**About this exercise:**
Both the line with "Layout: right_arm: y" and the line with "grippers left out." in the records below must appear in the output, along with every line between them, exactly and with nothing added.

(Data extracted from a collection)
•••••

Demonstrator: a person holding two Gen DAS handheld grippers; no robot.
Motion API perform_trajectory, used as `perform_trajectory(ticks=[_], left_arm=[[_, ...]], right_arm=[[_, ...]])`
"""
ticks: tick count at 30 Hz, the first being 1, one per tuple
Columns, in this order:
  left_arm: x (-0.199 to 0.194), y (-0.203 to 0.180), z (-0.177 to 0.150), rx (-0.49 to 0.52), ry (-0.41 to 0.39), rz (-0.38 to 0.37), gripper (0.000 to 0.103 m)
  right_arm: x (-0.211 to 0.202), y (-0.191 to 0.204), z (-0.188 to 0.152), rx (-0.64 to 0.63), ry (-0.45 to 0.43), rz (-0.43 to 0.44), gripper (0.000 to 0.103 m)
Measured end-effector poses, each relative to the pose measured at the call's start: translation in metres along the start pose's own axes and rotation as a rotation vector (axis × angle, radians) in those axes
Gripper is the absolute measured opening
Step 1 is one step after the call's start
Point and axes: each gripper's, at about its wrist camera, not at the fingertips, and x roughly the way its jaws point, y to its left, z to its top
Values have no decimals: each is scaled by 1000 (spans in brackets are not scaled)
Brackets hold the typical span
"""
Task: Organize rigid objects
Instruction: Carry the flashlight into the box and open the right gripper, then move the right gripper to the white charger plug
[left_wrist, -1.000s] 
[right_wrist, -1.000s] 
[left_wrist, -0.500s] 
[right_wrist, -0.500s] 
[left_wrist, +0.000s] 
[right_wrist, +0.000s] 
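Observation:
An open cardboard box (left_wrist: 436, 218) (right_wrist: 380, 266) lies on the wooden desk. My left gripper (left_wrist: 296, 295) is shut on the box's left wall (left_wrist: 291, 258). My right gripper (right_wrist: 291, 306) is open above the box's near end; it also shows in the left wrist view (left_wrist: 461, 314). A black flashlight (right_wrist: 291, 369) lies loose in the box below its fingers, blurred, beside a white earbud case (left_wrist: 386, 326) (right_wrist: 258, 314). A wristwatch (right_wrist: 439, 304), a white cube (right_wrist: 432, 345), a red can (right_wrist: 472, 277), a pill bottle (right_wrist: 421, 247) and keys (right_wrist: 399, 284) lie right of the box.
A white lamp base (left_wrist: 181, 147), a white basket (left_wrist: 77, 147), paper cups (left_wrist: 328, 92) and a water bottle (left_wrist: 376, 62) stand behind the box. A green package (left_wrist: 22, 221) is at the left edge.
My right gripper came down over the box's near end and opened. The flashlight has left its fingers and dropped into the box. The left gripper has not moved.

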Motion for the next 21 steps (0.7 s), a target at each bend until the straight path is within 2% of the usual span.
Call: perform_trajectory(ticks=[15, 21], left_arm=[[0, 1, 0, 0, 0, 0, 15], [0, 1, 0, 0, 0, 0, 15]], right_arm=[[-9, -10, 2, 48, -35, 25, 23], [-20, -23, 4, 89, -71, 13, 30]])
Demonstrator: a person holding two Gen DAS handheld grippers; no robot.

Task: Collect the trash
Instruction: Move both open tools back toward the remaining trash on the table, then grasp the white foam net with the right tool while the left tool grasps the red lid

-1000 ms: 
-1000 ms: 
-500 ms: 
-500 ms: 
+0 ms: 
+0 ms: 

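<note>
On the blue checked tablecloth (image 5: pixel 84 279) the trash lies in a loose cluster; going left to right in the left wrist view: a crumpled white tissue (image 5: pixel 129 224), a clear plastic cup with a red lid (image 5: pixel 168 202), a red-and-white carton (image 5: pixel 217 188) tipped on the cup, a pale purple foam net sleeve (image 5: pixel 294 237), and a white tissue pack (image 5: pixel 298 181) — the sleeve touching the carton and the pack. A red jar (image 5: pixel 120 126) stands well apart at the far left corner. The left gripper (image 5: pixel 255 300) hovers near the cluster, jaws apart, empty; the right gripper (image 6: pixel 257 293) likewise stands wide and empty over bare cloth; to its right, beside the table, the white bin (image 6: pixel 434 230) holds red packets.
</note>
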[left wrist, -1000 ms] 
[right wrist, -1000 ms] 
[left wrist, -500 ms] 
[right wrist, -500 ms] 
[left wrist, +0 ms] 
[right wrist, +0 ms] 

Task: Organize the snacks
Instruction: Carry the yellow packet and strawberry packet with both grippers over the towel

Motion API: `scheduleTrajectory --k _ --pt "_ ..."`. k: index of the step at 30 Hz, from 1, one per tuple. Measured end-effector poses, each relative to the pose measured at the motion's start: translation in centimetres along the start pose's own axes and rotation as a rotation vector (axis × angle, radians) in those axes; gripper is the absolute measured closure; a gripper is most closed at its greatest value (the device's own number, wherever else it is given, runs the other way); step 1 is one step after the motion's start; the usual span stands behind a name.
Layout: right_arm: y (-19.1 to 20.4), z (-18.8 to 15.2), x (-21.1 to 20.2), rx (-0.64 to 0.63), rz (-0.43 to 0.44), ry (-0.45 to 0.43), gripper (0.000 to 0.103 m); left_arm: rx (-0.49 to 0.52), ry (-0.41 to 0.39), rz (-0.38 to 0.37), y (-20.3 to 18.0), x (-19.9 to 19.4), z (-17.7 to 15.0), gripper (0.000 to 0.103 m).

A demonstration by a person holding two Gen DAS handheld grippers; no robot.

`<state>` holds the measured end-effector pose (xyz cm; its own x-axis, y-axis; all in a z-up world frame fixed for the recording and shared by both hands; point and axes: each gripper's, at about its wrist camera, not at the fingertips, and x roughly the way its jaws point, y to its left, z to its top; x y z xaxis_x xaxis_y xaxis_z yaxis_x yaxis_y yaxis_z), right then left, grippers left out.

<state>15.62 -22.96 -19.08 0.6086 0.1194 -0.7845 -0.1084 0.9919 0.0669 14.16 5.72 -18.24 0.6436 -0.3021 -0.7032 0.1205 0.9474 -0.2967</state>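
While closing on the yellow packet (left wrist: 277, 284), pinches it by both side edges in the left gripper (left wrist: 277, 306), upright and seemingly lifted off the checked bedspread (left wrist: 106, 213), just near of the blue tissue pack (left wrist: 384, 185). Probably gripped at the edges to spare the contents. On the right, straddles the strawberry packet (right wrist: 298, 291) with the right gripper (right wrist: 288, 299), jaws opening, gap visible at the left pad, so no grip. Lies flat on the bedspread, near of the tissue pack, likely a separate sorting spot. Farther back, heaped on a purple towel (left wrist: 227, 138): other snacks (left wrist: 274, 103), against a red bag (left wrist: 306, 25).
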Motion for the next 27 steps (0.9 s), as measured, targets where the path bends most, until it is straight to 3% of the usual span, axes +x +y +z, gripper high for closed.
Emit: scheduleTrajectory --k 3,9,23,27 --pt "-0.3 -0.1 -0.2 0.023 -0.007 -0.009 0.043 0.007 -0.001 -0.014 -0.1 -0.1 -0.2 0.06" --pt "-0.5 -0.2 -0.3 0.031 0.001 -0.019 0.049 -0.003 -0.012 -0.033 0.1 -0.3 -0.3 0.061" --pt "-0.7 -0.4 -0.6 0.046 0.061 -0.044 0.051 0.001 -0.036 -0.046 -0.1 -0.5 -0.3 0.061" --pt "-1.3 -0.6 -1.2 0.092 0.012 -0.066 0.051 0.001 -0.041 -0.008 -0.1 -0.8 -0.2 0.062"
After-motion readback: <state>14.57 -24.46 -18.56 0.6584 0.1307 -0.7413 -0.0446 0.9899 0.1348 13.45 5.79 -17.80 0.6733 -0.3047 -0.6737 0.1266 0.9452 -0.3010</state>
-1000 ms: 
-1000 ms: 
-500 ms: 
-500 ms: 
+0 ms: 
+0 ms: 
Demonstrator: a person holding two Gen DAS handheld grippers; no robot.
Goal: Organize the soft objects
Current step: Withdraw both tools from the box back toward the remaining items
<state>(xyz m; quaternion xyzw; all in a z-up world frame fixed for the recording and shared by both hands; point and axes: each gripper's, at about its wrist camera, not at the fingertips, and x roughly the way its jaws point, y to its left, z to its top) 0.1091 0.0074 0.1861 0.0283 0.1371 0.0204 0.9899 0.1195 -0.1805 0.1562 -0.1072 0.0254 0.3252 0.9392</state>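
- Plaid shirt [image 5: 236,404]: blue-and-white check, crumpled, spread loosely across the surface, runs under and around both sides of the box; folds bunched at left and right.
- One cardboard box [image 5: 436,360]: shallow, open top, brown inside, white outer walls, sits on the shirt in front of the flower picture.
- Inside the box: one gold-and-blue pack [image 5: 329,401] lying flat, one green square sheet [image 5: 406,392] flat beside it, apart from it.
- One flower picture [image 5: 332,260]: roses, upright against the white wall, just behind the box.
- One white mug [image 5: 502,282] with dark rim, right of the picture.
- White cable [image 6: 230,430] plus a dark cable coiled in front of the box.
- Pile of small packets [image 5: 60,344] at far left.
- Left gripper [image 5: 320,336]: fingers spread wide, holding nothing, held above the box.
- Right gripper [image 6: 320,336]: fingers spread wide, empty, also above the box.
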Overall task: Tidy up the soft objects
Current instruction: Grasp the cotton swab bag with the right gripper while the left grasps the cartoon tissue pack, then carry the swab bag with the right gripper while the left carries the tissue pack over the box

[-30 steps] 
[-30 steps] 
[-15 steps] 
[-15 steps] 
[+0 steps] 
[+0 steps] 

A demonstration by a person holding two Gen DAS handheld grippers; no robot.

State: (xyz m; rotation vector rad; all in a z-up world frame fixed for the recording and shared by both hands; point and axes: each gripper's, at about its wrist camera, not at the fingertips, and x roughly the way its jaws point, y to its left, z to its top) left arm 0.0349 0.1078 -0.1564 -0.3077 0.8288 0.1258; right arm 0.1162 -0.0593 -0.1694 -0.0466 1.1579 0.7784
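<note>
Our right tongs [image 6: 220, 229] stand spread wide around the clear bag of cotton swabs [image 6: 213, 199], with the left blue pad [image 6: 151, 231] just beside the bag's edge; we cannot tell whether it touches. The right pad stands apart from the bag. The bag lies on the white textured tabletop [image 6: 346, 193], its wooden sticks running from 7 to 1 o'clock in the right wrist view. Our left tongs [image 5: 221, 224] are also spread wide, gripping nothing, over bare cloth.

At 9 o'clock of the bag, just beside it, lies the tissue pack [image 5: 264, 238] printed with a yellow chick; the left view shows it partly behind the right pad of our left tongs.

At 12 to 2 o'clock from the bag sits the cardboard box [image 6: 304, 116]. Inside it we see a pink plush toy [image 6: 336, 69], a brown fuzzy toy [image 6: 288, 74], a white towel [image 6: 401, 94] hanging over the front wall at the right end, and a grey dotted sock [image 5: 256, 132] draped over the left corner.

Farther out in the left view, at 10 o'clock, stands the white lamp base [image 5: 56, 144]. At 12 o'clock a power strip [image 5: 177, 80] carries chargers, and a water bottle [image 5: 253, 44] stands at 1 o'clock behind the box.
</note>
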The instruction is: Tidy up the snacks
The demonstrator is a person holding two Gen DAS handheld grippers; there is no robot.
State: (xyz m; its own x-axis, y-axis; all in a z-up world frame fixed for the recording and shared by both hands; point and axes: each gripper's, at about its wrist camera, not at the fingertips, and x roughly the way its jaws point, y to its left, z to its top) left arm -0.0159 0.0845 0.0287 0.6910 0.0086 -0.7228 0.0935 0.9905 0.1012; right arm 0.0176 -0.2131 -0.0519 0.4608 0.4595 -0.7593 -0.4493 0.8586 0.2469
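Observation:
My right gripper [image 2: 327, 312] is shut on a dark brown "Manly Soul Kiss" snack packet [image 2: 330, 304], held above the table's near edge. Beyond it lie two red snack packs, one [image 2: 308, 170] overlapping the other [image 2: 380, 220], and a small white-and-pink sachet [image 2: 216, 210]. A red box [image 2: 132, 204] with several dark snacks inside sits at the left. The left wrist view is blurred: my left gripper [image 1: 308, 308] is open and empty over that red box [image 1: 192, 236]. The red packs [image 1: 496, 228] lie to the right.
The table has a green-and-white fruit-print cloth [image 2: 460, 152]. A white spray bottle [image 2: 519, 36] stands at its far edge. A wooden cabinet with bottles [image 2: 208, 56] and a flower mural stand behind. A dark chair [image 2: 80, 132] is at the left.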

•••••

**Task result:**
Layout: right_arm: y (-19.1 to 20.4), z (-18.8 to 15.2), x (-21.1 to 20.2), rx (-0.64 to 0.63), rz (-0.43 to 0.44), ry (-0.45 to 0.43), gripper (0.000 to 0.103 m); left_arm: rx (-0.49 to 0.52), ry (-0.41 to 0.39), rz (-0.38 to 0.37), y (-20.3 to 18.0), x (-19.9 to 19.4), z (-17.7 to 15.0), gripper (0.000 to 0.103 m).

A demonstration by a person holding two Gen DAS handheld grippers; no robot.

`<state>` holds the measured end-effector pose (xyz cm; its own x-axis, y-axis; all in a z-up world frame fixed for the recording and shared by both hands; point and axes: each gripper's, at about its wrist camera, not at the fingertips, and x roughly the way its jaws point, y to its left, z to its top; x y z xaxis_x xaxis_y xaxis_z yaxis_x yaxis_y yaxis_z), right then left, grippers left out.

The required output has been given in full.